You can probably guess what happened.  Miss Havisham had been jilted on her wedding day, at precisely twenty minutes 'til nine ... and she had never moved forward from that moment.  Her life basically ended right there.  She was alive, but she wasn't living.

I guess Miss Havisham's character intrigued me because I could so totally relate to her.  I "get" her.  I remember when Hannah left for Heaven, it felt like time had completely stopped.  As if every clock in the world had stopped at 2:31 p.m., never to be re-started.  As we made the drive home from Little Rock on that day, it was so surreal to see all the other people just driving along the interstate, going about their everyday activities, as if nothing had happened.  Didn't they know that life as I knew it had just ended?

I can't tell you how tempting it was to just sit at my dressing table wearing my wedding dress in the weeks and months after Hannah's death.  I'm not a naturally social person anyway, and it was hard, so hard, to step back out into the world again.  It's still not always easy.  Good thing my husband is such an extrovert and tends to drag me along with him most of the time, or I might still be sitting there with one shoe on and one shoe off.

As the story goes along in "Great Expectations", we find that Miss Havisham is a bitter, angry, pathetic character, who has spent her miserable life manipulating people to do her bidding.  Her life is a complete and utter waste.

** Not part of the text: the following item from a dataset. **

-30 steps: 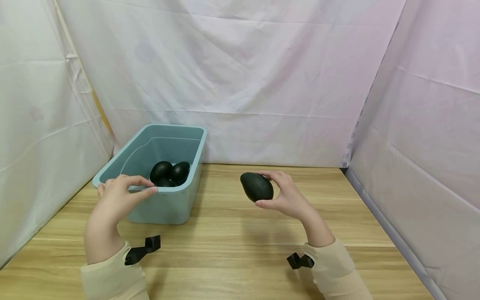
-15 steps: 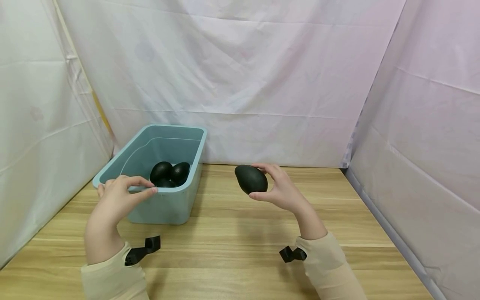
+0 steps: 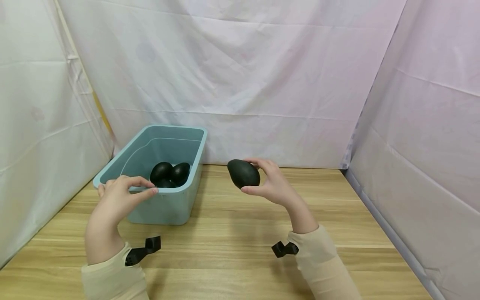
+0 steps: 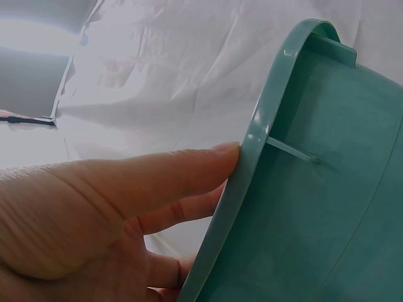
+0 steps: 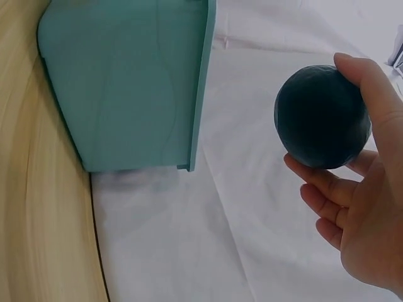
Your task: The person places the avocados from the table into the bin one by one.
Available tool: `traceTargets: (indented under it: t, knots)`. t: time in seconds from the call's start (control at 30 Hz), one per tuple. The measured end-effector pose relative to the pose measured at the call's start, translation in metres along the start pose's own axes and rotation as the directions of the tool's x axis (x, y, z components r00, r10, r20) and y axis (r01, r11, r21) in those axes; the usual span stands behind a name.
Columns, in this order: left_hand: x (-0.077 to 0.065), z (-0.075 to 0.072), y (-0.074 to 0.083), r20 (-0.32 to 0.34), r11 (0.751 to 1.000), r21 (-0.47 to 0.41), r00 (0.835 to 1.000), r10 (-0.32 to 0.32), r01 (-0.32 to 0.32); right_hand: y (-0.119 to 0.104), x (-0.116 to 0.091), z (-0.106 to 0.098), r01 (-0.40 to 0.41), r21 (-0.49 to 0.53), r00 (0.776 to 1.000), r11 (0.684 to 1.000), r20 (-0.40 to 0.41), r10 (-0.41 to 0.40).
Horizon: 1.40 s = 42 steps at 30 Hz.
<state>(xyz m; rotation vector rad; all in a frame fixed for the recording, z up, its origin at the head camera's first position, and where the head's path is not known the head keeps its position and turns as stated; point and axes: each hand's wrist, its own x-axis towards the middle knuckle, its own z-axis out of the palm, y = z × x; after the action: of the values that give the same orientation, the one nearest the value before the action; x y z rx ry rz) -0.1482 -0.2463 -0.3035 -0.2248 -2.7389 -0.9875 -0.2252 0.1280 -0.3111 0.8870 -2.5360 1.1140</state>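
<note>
My right hand [image 3: 275, 183] holds a dark green avocado [image 3: 243, 173] up above the table, thumb below and fingers over its far side. In the right wrist view the same avocado [image 5: 322, 117] sits between thumb and fingertips, apart from the tub. A blue-green plastic tub [image 3: 159, 208] stands at the left. My left hand [image 3: 119, 196] grips its near rim, the thumb outside and the fingers reaching over. In the left wrist view the thumb [image 4: 182, 173] touches the tub's rim [image 4: 252, 138]. Inside the tub lie a left avocado [image 3: 161, 171], a right avocado [image 3: 181, 173] and another partly hidden one.
The wooden table [image 3: 225, 258] runs under everything. A white cloth sheet [image 3: 262, 83] hangs behind it, with more cloth at both sides. A black wrist camera [image 3: 140, 252] sits on the left sleeve, another black camera [image 3: 285, 249] on the right.
My right hand has carried the avocado to the left and slightly farther up in the head view, nearer the tub. The left hand, tub and avocados inside have stayed put.
</note>
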Motion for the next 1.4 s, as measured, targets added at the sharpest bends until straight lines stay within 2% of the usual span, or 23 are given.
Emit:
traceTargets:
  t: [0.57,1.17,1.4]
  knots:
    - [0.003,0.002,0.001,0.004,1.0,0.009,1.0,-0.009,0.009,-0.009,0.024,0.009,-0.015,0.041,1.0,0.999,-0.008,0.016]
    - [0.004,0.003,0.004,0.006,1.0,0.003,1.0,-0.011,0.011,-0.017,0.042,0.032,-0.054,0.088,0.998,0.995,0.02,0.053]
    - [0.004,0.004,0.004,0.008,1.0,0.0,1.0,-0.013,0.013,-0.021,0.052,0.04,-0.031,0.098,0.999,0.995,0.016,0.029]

And that's exactly why we can't just stop the clocks when a devastating loss happens in our lives.  How would that be honoring to our Lord, or even to the loved one whom we've lost?  Do we really want our suffering (and our child's suffering) just go to waste?  Or do we want to grow from it, learn from it, and become a better person because of it?  We have to decide what we're going to do while we're waiting ... sit at the dressing table and gradually turn yellow from lack of use ... or put on that other shoe and get busy for the kingdom of God?

Can we do that on our own?  No, it's only through the grace of God and by His strength that we can brush away the cobwebs, sweep the moldy cake crumbs off the table, and step back out into the sunshine.  The Bridegroom is there and He's patiently waiting ... We just have to be willing to reach up and take His hand.